• Given information:
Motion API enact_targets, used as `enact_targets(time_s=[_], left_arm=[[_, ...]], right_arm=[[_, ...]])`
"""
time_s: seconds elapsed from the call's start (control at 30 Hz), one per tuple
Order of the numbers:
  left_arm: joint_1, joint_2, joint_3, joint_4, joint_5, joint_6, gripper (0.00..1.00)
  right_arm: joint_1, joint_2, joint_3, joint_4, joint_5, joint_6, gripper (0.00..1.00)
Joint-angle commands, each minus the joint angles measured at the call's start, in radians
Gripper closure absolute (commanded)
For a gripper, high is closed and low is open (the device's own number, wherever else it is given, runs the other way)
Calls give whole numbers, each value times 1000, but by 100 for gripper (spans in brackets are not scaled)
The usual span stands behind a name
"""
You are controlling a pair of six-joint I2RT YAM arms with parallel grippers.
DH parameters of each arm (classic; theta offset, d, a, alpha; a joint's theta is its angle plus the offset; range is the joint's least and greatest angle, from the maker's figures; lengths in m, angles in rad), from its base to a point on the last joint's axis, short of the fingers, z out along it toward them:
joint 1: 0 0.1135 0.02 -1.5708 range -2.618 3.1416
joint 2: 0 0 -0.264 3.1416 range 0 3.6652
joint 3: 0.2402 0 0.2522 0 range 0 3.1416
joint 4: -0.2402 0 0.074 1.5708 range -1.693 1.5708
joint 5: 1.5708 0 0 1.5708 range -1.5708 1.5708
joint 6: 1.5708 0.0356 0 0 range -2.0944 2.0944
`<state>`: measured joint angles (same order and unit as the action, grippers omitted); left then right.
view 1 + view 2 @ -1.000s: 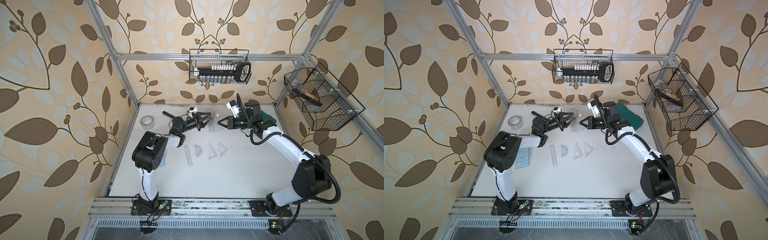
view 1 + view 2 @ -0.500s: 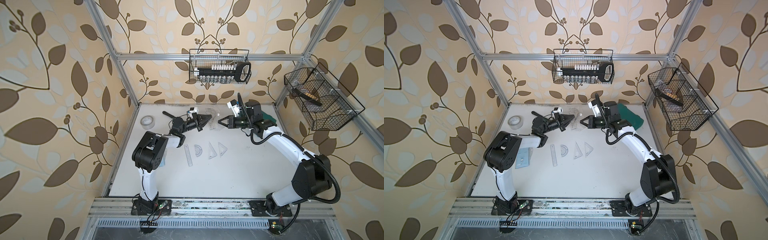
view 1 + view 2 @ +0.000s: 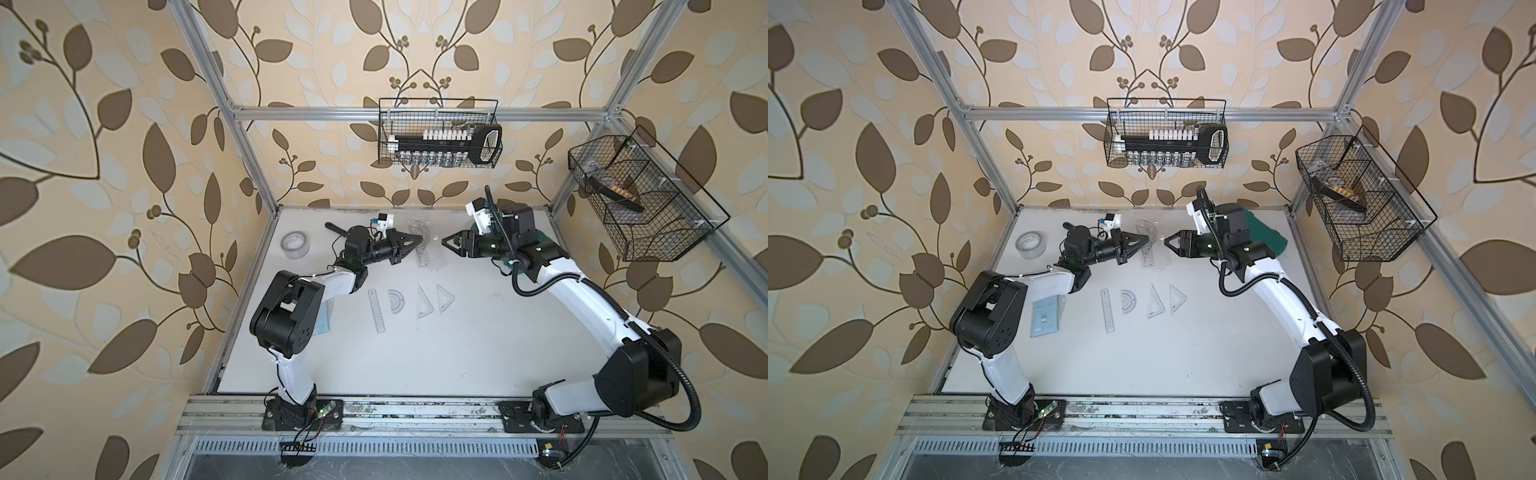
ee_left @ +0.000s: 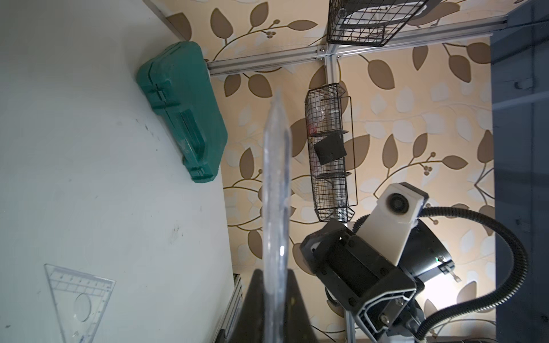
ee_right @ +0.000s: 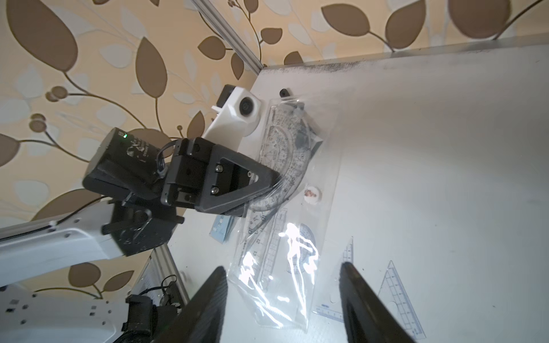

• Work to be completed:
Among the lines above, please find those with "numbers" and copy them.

• Answer to this task:
Order of the numbers:
Calls give whole numbers, each value times 1000, but by 100 for gripper (spans in brackets are not scaled)

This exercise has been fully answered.